O descompasso é observável nos números acumulados até a terceira semana de setembro. Nesse período, as exportações renderam US$ 175,6 bilhões e as importações custaram US$ 160,3 bilhões. Pelo critério das médias dos dias úteis, o valor exportado foi 4,8% menor que o de um ano antes. O das importações, apenas 0,6% inferior ao de igual período do ano passado. Pela mesma comparação, o superávit da conta de mercadorias ficou 33,9% abaixo daquele registrado no mesmo prazo de 2011.

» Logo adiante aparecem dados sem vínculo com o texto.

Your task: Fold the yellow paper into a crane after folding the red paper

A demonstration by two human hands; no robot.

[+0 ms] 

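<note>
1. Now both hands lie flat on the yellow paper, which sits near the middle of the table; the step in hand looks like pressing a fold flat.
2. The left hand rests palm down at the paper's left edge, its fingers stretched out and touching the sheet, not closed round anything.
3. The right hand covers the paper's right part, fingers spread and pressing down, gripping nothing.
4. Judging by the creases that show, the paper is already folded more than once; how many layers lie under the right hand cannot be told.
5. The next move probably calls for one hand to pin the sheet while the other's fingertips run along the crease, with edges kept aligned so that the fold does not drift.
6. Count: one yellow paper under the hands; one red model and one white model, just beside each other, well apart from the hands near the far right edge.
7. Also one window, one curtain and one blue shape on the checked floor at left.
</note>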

Não se trata, obviamente, apenas de um problema de curto prazo. Em épocas de crise, o baixo crescimento econômico tende a refletir-se em aumento do saldo comercial. Quanto à variação do PIB neste ano, ninguém pode ter grande ilusão. O Ministério do Planejamento já reduziu de 3% para 2% sua previsão de crescimento econômico para este ano. Analistas do mercado financeiro e de consultorias já chegaram a números menores, com a mediana próxima de 1,6%. Mesmo com o início de recuperação indicado por informações recentes, o resultado de 2012 dificilmente ficará fora da faixa de 1,5% a 2%. As importações, no entanto, se mantêm bem mais firmes que as exportações.
É uma crise estranha, pelos padrões internacionais, e suas características têm forte relação com o nível de emprego e com a expansão do crédito. O governo jamais chegou de fato a contrair seus gastos e mesmo neste ano seria um exagero falar de aperto fiscal, apesar da quase estagnação da receita da União. A nova projeção é de crescimento na faixa de 1,5% a 2%. Pela anterior, a arrecadação aumentaria entre 3,5% e 4%.
Embora o grande problema esteja claramente do lado da oferta, o governo insiste em alimentar a demanda e continua tentando expandir e baratear o crédito. Para isso, decidiu destinar mais R$ 21 bilhões do Tesouro Nacional ao Banco do Brasil e à Caixa Econômica. Medidas desse tipo devem produzir efeito muito mais velozmente que os estímulos à produção concedidos por meio da redução de encargos e de programas de investimentos em infraestrutura. Em vez de se concentrar no alvo certo, o governo insiste em gastar munição do lado errado.